Natürlich war die Atmosphäre in diesem kleinen Stadion wunderbar. Und bestimmt hätten bundesweit viele gejubelt, wenn es mit Kiel ein David gegen den Goliath bis in die erste Liga geschafft hätte. Aber vor 12.000 Zuschauern war offensichtlich geworden, wie groß der Leistungsunterschied zwischen einem etablierten Erstligaverein und einem euphorisierten Zweitliga-Aufsteiger ist. „Man spürt das auf dem Platz“, sagte Wolfsburgs Kapitän Maximilian Arnold, als er gefragt wurde, wie unterschiedlich das individuelle Leistungsvermögen ist.
Die Kieler waren unter der Regie von Trainer Markus Anfang zwar angerannt und hatten ganz nett kombiniert, aber im Duell Mann gegen Mann konnten sie sich selten bis gar nicht durchsetzen. „Ich finde es schade, dass wir uns nicht belohnt haben. Aber der Bundesligist wird sich in solchen Duellen immer durchsetzen“, erklärte der Kieler Chefcoach, der als neuer Trainer in Köln nun den FC in die Erstklassigkeit zurückführen soll.

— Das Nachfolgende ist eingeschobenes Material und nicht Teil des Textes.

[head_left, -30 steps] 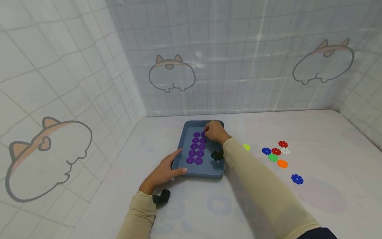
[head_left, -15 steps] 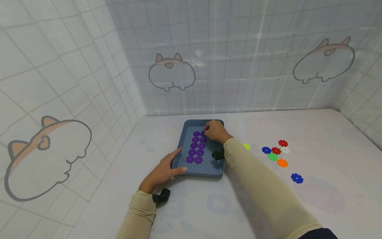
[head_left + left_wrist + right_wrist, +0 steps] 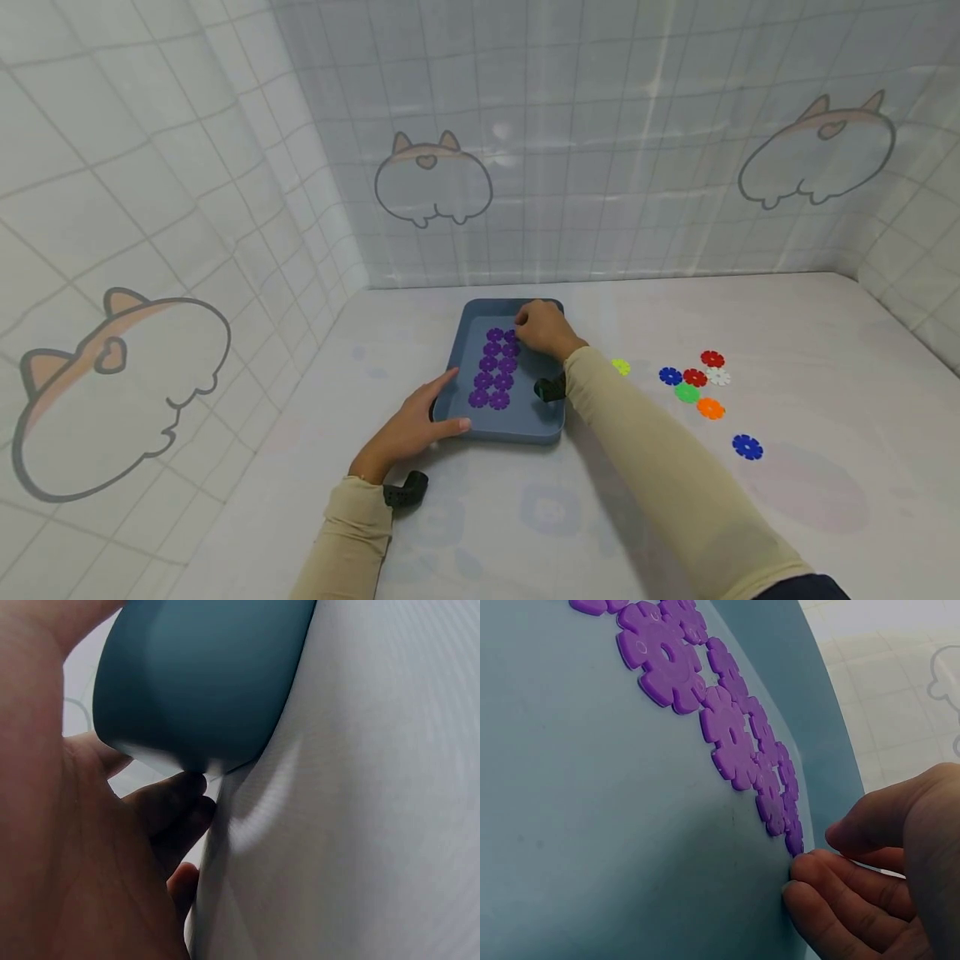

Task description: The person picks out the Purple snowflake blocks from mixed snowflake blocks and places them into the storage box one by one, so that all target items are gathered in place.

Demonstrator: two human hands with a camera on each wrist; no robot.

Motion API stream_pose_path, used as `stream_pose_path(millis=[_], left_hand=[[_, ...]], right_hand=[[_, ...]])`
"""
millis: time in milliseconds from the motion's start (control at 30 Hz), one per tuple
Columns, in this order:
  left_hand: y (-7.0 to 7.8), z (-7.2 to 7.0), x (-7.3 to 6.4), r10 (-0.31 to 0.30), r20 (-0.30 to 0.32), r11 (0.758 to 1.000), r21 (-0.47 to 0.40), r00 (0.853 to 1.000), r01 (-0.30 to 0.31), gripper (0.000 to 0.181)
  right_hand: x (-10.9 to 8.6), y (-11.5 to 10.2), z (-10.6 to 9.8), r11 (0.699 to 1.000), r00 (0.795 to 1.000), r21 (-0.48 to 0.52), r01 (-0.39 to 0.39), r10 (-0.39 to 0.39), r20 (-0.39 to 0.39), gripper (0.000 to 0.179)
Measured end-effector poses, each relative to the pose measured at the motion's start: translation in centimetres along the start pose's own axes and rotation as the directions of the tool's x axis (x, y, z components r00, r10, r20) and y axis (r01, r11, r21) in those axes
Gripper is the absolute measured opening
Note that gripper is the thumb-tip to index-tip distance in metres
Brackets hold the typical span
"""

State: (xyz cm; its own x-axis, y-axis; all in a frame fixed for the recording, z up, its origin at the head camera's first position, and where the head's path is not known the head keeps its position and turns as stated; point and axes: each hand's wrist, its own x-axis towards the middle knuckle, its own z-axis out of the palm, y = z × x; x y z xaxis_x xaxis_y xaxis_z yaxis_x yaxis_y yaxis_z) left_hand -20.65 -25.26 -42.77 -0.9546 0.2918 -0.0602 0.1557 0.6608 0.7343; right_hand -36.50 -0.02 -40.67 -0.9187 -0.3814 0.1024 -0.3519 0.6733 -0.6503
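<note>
Purple notched plastic discs (image 3: 483, 382), flower-shaped with a central slot, lie in two columns on the floor of a blue-grey tray (image 3: 525, 429). My left hand (image 3: 408, 429) holds the tray's near left corner, thumb over the front rim and the other fingers along the left side. In the left wrist view, bent fingertips (image 3: 196, 784) meet the low edge of the tray wall. Inside the far end, my right hand (image 3: 547, 329) touches the last disc (image 3: 794, 838) of the right column with its fingertips. The right thumb stands apart from that disc.
Right of the tray, a yellow disc (image 3: 621, 367) lies alone. Farther right are loose discs: blue (image 3: 671, 377), red (image 3: 712, 359), white (image 3: 718, 377), green (image 3: 686, 393) and orange (image 3: 710, 408). Another blue disc (image 3: 747, 447) sits nearer. Tile-patterned walls (image 3: 600, 208) enclose the table.
The head view shifts slightly. Both hands, the tray and the discs stay in practically the same places.
</note>
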Motion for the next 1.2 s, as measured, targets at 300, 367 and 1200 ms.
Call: stream_pose_path(millis=[300, 367, 1200], left_hand=[[-0.2, 0.3, 0.8, 0.014, 0.016, 1.000, 0.002, 1.000, -0.014, 0.091], [-0.3, 0.3, 0.9, 0.014, 0.019, 1.000, 0.007, 1.000, -0.014, 0.091], [-0.9, -2.2, -0.3, -0.016, -0.075, 0.999, 0.041, 0.997, 0.019, 0.078]], right_hand=[[-0.4, 0.9, -0.4, 0.998, 0.998, 0.055, 0.013, -0.010, -0.061, 0.029], [-0.7, 1.1, -0.5, 0.993, 0.996, 0.111, 0.028, -0.018, -0.089, 0.028], [-10.9, 8.5, -11.2, 0.999, 0.996, -0.002, -0.051, 0.051, -0.076, 0.028]])
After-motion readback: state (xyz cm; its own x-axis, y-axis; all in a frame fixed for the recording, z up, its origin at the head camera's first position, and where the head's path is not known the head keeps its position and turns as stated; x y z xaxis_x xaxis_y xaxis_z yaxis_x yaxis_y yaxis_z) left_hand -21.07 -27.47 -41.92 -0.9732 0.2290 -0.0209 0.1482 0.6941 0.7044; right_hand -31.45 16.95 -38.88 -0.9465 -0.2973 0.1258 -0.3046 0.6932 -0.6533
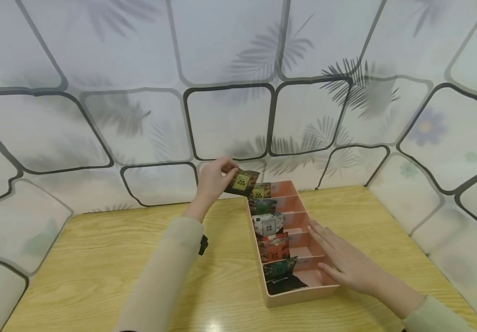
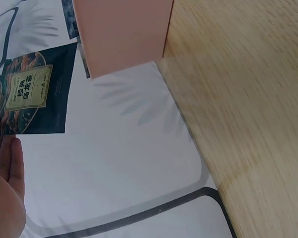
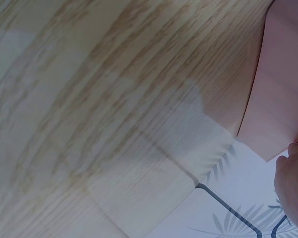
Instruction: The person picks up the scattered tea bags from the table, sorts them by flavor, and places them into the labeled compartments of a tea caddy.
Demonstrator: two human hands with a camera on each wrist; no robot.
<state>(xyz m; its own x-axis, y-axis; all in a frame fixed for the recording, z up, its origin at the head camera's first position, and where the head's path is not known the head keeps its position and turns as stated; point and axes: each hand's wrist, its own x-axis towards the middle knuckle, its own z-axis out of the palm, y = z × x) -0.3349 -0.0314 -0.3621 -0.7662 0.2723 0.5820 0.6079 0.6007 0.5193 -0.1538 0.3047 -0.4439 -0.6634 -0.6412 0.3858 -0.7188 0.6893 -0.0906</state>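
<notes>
My left hand [image 1: 215, 177] pinches the upper corner of a dark tea sachet [image 1: 241, 181] with a yellow label, above the far left end of a pink divided box [image 1: 259, 295]. In the left wrist view, Chinese print shows on the label of this sachet [image 2: 32, 91]. Fingers stretched out, my right hand [image 1: 348, 260] rests along the box's right rim. Inside the box, one sachet kind stands in each compartment: a yellow-labelled sachet [image 1: 261, 190] at the far end, then a green one [image 1: 263, 207], a white-grey one [image 1: 269, 225], a red one [image 1: 274, 247] and a dark green one [image 1: 280, 268] nearest.
The box stands on a wooden table [image 1: 110, 267] set against patterned wall fabric [image 1: 230, 120] at the back and sides. A black sachet [image 1: 286, 284] lies flat in the nearest compartment. A small black object [image 1: 203, 245] shows beside my left sleeve.
</notes>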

Seit 2009 gibt es die Relegation wieder. Achtmal konnte sich dabei der Erstligist durchsetzen – nur zweimal der Zweitligist. Robin Knoche war auf Wolfsburger Seite für das Tor des Abends in der 75. Minute zuständig. Spätestens mit seinem Kopfballtreffer war klar, dass der 3:1-Erfolg des VfL aus dem Hinspiel nicht mehr aufgeholt werden konnte. Was das Publikum in Kiel aufregte und zu höhnischem „Und ihr wollt 1. Liga sein“-Gesang brachte, war auf Wolfsburger Seite zu erledigende Pflicht.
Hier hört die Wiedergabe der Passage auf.